So I am currently re-studying linear regression and wanted to explore the topic more thoroughly than before.
The prediction formula for linear regression is:
$$\hat Y = X \hat \theta $$
Now, the normal equation is:
$$ \hat \theta= (X^TX)^{-1}X^T Y$$
So far everything is good, but while trying to see what happens when I linearly transform $X_2=AX$, I have noticed, that both predictors are actually equal to the data! In fact, after plugging the normal equation into the prediciton equation:
$$\hat Y = X \theta = X (X^TX)^{-1}X^T Y = X X^{-1} X ^{-T} X^T Y = I I Y = Y$$
Which would mean the prediction is exactly equal to the data. Now of course this is not the case and of course I am missing something, but I cannot really find a hole here.

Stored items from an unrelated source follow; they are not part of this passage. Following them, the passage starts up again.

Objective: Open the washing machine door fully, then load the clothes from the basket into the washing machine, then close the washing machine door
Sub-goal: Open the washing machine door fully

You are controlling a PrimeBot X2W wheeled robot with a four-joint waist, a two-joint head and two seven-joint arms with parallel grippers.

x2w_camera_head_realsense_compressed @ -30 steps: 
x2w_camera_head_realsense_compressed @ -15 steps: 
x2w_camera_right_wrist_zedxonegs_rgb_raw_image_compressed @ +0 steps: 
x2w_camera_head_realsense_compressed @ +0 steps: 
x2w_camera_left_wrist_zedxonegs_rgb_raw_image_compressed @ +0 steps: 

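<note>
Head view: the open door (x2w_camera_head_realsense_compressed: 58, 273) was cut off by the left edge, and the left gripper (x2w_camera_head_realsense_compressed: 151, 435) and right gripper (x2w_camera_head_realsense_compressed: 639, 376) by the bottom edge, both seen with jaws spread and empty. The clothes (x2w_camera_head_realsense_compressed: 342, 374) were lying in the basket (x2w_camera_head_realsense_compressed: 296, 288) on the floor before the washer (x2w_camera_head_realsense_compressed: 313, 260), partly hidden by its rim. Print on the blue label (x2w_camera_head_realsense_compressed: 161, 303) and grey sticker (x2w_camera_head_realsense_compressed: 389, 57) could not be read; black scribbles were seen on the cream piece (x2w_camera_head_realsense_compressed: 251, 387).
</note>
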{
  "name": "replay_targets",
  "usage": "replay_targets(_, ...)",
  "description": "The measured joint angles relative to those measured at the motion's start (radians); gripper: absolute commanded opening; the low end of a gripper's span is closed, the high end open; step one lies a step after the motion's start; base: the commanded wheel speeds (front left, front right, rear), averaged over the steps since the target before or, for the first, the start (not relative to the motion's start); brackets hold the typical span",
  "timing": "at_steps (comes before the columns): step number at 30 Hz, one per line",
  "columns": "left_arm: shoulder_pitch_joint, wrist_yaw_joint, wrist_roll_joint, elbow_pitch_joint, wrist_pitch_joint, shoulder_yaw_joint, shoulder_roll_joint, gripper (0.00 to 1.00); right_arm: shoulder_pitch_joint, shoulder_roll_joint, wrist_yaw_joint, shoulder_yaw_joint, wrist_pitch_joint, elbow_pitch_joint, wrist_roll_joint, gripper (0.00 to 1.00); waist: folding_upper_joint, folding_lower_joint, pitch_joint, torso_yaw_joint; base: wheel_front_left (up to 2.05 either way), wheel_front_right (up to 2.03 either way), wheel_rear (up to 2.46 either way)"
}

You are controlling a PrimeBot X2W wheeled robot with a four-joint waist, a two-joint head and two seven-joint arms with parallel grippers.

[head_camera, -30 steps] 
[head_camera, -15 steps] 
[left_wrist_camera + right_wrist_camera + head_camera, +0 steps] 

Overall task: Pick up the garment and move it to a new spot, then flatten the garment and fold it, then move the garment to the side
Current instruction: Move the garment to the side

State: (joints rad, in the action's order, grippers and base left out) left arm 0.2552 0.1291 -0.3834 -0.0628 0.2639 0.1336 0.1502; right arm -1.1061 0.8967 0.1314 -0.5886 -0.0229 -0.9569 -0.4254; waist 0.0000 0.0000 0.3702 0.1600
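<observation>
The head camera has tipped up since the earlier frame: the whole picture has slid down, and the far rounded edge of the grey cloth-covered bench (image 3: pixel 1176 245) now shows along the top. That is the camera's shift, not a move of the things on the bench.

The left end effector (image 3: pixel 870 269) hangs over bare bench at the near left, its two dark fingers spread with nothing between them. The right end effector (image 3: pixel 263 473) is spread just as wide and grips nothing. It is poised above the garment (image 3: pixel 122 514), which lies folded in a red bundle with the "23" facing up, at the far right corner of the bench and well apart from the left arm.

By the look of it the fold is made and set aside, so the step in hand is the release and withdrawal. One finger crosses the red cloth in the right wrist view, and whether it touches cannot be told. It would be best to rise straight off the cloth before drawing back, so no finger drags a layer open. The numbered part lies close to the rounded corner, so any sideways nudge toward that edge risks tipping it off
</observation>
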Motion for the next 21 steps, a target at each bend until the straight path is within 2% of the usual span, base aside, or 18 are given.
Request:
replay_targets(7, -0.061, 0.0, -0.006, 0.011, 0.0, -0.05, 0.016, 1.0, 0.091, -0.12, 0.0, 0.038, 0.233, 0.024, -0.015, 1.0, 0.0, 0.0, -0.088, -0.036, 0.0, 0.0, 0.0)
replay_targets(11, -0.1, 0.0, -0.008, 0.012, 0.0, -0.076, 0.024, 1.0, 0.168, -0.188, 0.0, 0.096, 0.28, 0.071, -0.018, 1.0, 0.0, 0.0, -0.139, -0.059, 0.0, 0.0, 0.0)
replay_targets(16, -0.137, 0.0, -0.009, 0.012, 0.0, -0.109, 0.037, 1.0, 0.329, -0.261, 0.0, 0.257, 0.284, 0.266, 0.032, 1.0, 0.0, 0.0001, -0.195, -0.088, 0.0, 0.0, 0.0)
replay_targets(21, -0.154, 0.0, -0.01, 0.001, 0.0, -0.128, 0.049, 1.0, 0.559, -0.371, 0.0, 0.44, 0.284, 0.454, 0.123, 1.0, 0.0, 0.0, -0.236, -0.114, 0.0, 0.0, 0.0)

This issue is that with linear regression, for there to exist a least-squares solution, the coefficient matrix $X$ will not have full rank. That is, $X$ in general will have many more rows than columns. In other words, the model parameters will be much fewer in number than the number of data points to fit the model. So, the step of simplifying $XX^{-1} = I$ is incorrect. $X$ will not have an inverse.
Linear regression with $n$ variables will only be exact if $X$ is full rank, that is, if I'm only fitting the model with $n+1$ data points. But, if I have more than $n+1$ data points that have some degree of scatter, the matrix $X$ will not be full rank, and the fitted model will act to minimize the sum of squares of errors.